What you should do => Check every line below for the string "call". Copy the ones that have it.

───

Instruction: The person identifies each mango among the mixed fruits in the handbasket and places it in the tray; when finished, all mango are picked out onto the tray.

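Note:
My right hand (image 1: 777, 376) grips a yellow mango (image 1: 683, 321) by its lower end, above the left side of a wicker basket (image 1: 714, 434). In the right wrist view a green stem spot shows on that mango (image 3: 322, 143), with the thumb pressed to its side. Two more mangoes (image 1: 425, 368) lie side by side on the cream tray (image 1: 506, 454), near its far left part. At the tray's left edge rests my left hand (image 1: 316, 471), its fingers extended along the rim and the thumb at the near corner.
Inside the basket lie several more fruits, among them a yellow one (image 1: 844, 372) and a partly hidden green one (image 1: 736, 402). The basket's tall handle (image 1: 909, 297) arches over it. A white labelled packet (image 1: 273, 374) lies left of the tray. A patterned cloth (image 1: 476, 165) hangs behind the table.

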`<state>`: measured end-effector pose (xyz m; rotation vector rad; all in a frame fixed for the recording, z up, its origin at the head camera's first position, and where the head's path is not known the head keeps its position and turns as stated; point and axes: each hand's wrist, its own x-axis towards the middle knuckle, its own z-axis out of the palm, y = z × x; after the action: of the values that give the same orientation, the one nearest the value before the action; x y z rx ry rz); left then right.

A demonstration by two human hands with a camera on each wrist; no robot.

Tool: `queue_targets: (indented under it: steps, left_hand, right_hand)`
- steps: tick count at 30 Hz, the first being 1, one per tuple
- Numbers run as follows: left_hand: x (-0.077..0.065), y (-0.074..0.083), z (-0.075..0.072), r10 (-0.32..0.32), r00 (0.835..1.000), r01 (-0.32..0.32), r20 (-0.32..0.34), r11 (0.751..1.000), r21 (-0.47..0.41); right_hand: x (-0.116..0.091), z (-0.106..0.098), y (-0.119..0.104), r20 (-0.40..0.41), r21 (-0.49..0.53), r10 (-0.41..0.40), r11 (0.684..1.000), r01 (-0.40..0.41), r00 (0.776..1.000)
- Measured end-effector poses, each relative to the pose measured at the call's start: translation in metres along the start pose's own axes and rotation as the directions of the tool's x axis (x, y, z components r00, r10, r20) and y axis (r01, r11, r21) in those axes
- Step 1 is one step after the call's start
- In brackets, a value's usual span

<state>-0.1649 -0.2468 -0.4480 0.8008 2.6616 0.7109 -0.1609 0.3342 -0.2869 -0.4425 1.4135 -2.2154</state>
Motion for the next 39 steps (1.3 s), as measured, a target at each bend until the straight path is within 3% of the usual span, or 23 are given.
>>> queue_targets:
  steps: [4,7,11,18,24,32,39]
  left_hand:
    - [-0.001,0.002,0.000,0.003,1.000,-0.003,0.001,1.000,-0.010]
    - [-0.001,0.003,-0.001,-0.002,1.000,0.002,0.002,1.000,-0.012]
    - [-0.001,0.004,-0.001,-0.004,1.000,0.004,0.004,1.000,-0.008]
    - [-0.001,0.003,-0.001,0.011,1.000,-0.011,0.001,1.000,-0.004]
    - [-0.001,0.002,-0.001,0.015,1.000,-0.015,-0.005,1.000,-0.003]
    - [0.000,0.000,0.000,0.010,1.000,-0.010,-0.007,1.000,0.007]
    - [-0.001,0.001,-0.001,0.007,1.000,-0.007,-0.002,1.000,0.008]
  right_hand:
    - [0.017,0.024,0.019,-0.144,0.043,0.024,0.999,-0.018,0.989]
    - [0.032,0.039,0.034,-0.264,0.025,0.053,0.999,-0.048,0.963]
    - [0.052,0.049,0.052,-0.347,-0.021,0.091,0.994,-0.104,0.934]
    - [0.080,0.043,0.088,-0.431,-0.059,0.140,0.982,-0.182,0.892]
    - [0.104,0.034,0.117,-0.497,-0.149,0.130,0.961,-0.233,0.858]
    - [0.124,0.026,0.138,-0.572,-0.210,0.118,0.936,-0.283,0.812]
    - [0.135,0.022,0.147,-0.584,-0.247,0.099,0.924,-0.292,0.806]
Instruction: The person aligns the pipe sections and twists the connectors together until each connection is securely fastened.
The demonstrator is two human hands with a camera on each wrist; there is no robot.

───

Solution =>
- Measured end-effector poses, each relative to the pose measured at the call's start: translation in metres along the start pose's own axes and rotation as the directions of the tool's x axis (x, y, z components r00, r10, r20) and y axis (r01, r11, r21) in those axes
- Step 1 is one step after the call's start

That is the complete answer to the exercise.